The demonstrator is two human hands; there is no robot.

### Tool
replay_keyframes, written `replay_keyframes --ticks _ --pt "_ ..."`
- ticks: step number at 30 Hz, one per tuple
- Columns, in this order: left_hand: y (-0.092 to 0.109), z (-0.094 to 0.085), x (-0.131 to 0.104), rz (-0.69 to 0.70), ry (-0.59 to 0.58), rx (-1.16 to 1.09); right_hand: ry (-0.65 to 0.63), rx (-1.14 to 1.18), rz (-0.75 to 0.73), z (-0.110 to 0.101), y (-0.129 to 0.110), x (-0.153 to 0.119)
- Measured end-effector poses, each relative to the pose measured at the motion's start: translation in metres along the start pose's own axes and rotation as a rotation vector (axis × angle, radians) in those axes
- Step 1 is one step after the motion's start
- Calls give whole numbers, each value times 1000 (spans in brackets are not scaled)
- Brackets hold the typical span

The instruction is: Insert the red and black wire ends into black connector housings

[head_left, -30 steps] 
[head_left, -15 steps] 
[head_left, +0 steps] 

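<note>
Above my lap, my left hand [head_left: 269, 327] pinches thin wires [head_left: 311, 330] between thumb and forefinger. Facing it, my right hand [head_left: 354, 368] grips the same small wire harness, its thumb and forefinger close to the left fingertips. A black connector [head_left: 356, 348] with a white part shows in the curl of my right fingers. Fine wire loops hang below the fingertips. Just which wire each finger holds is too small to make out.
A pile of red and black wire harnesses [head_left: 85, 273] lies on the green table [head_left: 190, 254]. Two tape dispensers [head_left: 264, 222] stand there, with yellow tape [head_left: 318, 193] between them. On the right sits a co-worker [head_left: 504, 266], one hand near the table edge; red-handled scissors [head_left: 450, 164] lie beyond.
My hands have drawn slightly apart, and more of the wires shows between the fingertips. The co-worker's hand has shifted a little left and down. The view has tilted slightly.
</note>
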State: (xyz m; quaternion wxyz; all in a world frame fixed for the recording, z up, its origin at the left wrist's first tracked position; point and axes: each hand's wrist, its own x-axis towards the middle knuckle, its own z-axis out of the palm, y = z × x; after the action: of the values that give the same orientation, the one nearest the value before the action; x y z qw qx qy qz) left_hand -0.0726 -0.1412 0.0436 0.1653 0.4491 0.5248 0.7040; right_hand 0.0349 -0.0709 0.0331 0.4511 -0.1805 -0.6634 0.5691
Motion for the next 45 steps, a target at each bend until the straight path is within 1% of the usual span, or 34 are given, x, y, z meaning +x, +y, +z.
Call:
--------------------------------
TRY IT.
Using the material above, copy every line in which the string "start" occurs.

RESULT OF THE TASK.
- Measured end-effector poses, each relative to the pose measured at the motion's start: translation in metres along the start pose's own axes and rotation as a rotation vector (axis × angle, radians) in those axes
- Step 1 is one step after the motion's start

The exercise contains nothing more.